───── Data provided

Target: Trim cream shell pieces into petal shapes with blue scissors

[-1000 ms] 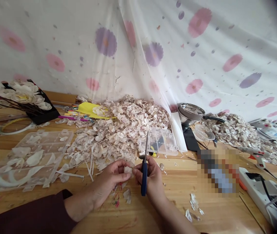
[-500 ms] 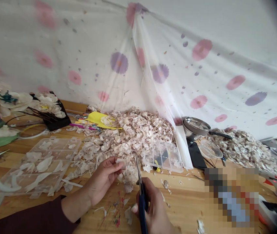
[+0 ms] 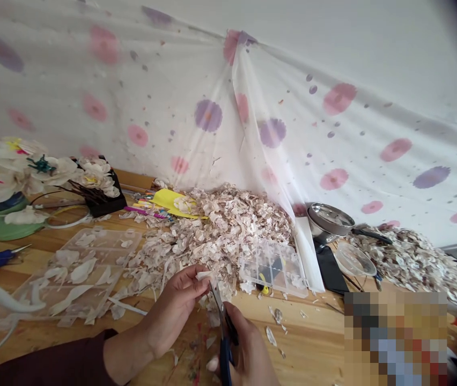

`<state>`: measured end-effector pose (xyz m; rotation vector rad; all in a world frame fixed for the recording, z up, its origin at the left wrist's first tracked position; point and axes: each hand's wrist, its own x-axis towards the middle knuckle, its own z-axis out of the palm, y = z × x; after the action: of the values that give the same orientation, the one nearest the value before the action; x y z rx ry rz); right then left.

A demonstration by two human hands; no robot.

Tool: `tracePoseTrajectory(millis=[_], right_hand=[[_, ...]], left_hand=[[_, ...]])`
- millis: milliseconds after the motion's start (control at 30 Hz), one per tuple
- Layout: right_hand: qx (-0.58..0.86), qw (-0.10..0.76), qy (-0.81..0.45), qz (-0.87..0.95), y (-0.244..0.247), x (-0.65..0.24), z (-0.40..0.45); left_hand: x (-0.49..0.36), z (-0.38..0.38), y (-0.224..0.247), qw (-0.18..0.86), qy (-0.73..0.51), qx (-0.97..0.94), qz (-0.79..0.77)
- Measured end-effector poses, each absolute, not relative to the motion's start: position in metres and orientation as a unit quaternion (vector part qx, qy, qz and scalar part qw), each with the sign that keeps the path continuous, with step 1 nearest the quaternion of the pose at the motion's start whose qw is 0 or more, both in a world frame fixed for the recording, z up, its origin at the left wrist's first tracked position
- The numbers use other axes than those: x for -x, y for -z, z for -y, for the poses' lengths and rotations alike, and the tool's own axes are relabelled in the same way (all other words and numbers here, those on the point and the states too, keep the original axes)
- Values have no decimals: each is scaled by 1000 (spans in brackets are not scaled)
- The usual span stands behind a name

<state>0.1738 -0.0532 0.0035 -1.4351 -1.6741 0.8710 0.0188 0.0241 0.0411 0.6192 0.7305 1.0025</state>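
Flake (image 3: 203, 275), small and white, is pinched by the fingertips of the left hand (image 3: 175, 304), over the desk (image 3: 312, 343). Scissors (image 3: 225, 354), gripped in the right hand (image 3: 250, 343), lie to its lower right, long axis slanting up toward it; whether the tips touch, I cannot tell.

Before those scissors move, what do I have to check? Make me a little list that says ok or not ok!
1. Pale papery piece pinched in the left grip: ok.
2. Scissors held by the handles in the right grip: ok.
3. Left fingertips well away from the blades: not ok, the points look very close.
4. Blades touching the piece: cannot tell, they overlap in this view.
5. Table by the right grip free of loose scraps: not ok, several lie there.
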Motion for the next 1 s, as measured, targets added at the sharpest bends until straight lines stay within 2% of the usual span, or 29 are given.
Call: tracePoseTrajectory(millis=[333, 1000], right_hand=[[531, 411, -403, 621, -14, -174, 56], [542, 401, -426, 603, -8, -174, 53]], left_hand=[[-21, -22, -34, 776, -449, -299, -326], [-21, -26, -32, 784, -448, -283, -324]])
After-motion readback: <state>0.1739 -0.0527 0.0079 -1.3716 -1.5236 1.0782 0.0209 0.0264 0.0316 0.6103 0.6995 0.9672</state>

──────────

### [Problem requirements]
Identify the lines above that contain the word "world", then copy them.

### [Task output]
`<state>`: measured end-effector pose (xyz m; rotation vector rad; all in a world frame fixed for the recording, z up, its origin at the left wrist's first tracked position; point and axes: each hand's wrist, its own x-axis towards the middle knuckle, its own z-axis out of the palm, y = z × x; after the action: of the values that give the same orientation, the one nearest the value before the action; x y z rx ry rz); right then left.
- Measured end-effector poses, each absolute, not relative to the motion's start: position in metres and orientation as a unit quaternion (vector part qx, qy, qz and scalar part qw), each with the sign that keeps the path continuous, with step 1 nearest the quaternion of the pose at the motion's start whose qw is 0 or more, both in a world frame fixed for the recording, z up, its origin at the left wrist's first tracked position

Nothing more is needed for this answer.